This isn't as bad as some forums, but in general, if you come on here criticizing FreeBSD there will be those who jump on that. Tribalism is alive and well, look at US politics. (Or other countries, but I live in the US, so that's the one I know best).
Quick answer--try using the CLI for hplip rather than the GUI, it often, in my experience, works better.
Long answer.
Even with Linux, which, at least in many distributions makes the desktop easier to do than FreeBSD, I would see people having trouble with the hplip GUI tool, but succeeding if they used the command line one. That might have only been with Fedora, and I want to say that I think they had a broken hplip, even the CLI version, and you were better off building it from source, but I may be misremembering. Anyway, you could file a bug, pointing out that it's working on GhostBSD, but they will ask you for further information, and you have to decide for yourself if you want to spend the time.

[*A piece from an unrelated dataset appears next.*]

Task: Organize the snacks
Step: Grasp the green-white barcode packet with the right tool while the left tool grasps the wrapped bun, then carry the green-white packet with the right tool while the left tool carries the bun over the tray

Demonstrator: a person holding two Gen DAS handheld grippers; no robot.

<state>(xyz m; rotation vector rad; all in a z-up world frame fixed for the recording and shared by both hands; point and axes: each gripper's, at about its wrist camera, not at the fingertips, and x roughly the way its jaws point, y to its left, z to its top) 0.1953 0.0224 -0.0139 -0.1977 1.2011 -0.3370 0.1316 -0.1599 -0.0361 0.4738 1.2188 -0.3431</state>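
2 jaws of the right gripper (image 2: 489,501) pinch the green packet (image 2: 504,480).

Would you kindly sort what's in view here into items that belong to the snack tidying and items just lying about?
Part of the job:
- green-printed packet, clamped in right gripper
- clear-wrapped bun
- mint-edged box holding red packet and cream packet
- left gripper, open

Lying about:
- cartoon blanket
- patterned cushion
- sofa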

If you want to use FreeBSD as your desktop, you will often have to do more work than you would with Linux. If your job is FreeBSD based, or you're eager to learn it, and want to use it as much as possible, you can certainly do it, but there will be the odd annoyances, such as the one you're having now.
Personally, I use CUPS for printing, though I did use the lpr method just to see if I could do it.
wblock@ has a nice page on getting it to work at
http://www.wonkity.com/~wblock/docs/html/lpdprinting.html. CUPS might Just Work(TM) for you, but if you definitely want to use hplip, then I go back to my quick answer, try the CLI version and see if it works. Afterwards, the usual suspects, printer pingable, etc.